WHAT IS REQUIRED
Below is the data. Give it again, complete and exact.

+++

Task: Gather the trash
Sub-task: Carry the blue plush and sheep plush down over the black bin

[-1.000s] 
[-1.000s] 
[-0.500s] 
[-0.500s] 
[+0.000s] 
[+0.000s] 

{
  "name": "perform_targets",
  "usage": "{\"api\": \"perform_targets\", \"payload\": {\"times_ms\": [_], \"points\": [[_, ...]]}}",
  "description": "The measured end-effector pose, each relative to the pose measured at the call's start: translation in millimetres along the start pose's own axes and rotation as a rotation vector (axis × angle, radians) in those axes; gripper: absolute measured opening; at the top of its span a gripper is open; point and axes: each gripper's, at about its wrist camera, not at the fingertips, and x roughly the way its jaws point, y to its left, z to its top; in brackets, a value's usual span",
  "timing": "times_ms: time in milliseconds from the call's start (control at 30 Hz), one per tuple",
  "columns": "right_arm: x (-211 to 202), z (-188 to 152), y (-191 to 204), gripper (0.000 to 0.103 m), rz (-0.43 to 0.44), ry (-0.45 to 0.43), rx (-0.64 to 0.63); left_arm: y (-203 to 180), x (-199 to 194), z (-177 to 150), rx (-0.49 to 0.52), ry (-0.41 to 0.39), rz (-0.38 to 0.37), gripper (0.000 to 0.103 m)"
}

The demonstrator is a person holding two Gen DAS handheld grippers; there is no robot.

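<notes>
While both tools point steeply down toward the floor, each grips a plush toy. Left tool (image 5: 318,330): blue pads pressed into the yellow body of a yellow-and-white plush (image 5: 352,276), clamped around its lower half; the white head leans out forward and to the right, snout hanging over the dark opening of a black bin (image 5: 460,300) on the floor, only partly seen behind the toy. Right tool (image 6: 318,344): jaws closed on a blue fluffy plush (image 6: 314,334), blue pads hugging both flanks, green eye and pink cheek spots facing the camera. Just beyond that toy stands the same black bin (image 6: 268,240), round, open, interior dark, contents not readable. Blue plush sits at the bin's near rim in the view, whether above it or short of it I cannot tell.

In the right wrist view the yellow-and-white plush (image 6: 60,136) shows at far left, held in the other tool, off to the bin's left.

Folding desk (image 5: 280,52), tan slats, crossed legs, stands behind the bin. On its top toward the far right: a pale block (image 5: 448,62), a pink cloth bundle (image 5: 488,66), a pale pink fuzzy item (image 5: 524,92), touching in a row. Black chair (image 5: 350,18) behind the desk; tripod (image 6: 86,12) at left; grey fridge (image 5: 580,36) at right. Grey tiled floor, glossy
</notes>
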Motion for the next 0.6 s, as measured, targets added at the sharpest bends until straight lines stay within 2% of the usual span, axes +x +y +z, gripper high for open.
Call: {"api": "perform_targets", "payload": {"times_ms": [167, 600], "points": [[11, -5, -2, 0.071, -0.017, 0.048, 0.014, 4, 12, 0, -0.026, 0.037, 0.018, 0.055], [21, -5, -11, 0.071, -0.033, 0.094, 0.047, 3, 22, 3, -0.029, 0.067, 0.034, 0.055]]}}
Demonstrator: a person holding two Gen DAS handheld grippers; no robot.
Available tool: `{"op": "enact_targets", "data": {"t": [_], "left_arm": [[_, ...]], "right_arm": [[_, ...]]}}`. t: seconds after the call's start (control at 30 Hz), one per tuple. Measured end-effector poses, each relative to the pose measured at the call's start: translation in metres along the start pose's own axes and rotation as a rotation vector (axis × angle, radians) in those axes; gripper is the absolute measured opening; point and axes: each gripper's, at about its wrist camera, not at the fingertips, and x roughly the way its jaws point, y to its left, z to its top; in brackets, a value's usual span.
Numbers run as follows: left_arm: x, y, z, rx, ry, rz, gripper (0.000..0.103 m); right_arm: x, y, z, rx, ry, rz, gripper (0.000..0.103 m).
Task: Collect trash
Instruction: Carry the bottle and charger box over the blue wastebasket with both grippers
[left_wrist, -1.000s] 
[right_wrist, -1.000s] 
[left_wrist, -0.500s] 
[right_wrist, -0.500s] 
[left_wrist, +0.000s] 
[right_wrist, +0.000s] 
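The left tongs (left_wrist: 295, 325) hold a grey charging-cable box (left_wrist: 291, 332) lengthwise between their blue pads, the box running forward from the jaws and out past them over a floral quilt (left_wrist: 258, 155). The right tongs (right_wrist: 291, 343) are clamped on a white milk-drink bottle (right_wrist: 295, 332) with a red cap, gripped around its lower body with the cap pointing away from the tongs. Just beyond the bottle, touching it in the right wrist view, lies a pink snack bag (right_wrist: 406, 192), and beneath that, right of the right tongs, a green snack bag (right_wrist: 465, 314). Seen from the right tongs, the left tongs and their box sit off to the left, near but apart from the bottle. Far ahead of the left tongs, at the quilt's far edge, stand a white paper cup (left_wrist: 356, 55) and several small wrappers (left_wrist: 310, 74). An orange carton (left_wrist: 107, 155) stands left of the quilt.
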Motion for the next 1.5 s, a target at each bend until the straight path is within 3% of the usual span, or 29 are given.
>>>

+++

REPLY TO THE EXERCISE
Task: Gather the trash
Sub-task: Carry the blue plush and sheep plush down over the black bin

[-1.000s] 
[-1.000s] 
[-0.500s] 
[-0.500s] 
[+0.000s] 
[+0.000s] 

{
  "name": "perform_targets",
  "usage": "{\"api\": \"perform_targets\", \"payload\": {\"times_ms\": [_], \"points\": [[_, ...]]}}",
  "description": "The measured end-effector pose, each relative to the pose measured at the call's start: translation in millimetres along the start pose's own axes and rotation as a rotation vector (axis × angle, radians) in those axes; gripper: absolute measured opening; at the top of its span a gripper is open; point and axes: each gripper's, at about its wrist camera, not at the fingertips, and x roughly the way its jaws point, y to its left, z to its top; in brackets, a value's usual span",
  "timing": "times_ms: time in milliseconds from the call's start (control at 30 Hz), one per tuple",
  "columns": "right_arm: x (-211 to 202), z (-188 to 152), y (-191 to 204), gripper (0.000 to 0.103 m), rz (-0.43 to 0.44), ry (-0.45 to 0.43), rx (-0.64 to 0.63); left_arm: y (-203 to 180), x (-199 to 194), z (-177 to 150), rx (-0.49 to 0.52), ry (-0.41 to 0.39), rz (-0.38 to 0.37), gripper (0.000 to 0.103 m)"
}

The demonstrator is a person holding two Gen DAS handheld grippers; there is no robot.

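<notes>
While both tools point steeply down toward the floor, each grips a plush toy. Left tool (image 5: 318,330): blue pads pressed into the yellow body of a yellow-and-white plush (image 5: 352,276), clamped around its lower half; the white head leans out forward and to the right, snout hanging over the dark opening of a black bin (image 5: 460,300) on the floor, only partly seen behind the toy. Right tool (image 6: 318,344): jaws closed on a blue fluffy plush (image 6: 314,334), blue pads hugging both flanks, green eye and pink cheek spots facing the camera. Just beyond that toy stands the same black bin (image 6: 268,240), round, open, interior dark, contents not readable. Blue plush sits at the bin's near rim in the view, whether above it or short of it I cannot tell.

In the right wrist view the yellow-and-white plush (image 6: 60,136) shows at far left, held in the other tool, off to the bin's left.

Folding desk (image 5: 280,52), tan slats, crossed legs, stands behind the bin. On its top toward the far right: a pale block (image 5: 448,62), a pink cloth bundle (image 5: 488,66), a pale pink fuzzy item (image 5: 524,92), touching in a row. Black chair (image 5: 350,18) behind the desk; tripod (image 6: 86,12) at left; grey fridge (image 5: 580,36) at right. Grey tiled floor, glossy
</notes>
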Motion for the next 0.6 s, as measured, targets added at the sharpest bends until straight lines stay within 2% of the usual span, axes +x +y +z, gripper high for open.
Call: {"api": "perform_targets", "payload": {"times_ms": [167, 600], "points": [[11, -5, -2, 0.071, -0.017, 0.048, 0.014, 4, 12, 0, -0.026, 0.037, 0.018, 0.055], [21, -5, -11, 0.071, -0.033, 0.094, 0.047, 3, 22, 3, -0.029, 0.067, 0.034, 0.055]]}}
Demonstrator: a person holding two Gen DAS handheld grippers; no robot.
Available tool: `{"op": "enact_targets", "data": {"t": [_], "left_arm": [[_, ...]], "right_arm": [[_, ...]]}}`. t: seconds after the call's start (control at 30 Hz), one per tuple. Measured end-effector poses, each relative to the pose measured at the call's start: translation in metres along the start pose's own axes and rotation as a rotation vector (axis × angle, radians) in those axes; gripper is the absolute measured opening; point and axes: each gripper's, at about its wrist camera, not at the fingertips, and x roughly the way its jaws point, y to its left, z to its top; in brackets, a value's usual span.
Numbers run as follows: left_arm: x, y, z, rx, ry, rz, gripper (0.000..0.103 m); right_arm: x, y, z, rx, ry, rz, gripper (0.000..0.103 m).
Task: Collect trash
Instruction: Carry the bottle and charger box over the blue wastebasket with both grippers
[left_wrist, -1.000s] 
[right_wrist, -1.000s] 
[left_wrist, -0.500s] 
[right_wrist, -0.500s] 
[left_wrist, +0.000s] 
[right_wrist, +0.000s] 
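The left tongs (left_wrist: 295, 325) hold a grey charging-cable box (left_wrist: 291, 332) lengthwise between their blue pads, the box running forward from the jaws and out past them over a floral quilt (left_wrist: 258, 155). The right tongs (right_wrist: 291, 343) are clamped on a white milk-drink bottle (right_wrist: 295, 332) with a red cap, gripped around its lower body with the cap pointing away from the tongs. Just beyond the bottle, touching it in the right wrist view, lies a pink snack bag (right_wrist: 406, 192), and beneath that, right of the right tongs, a green snack bag (right_wrist: 465, 314). Seen from the right tongs, the left tongs and their box sit off to the left, near but apart from the bottle. Far ahead of the left tongs, at the quilt's far edge, stand a white paper cup (left_wrist: 356, 55) and several small wrappers (left_wrist: 310, 74). An orange carton (left_wrist: 107, 155) stands left of the quilt.
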Motion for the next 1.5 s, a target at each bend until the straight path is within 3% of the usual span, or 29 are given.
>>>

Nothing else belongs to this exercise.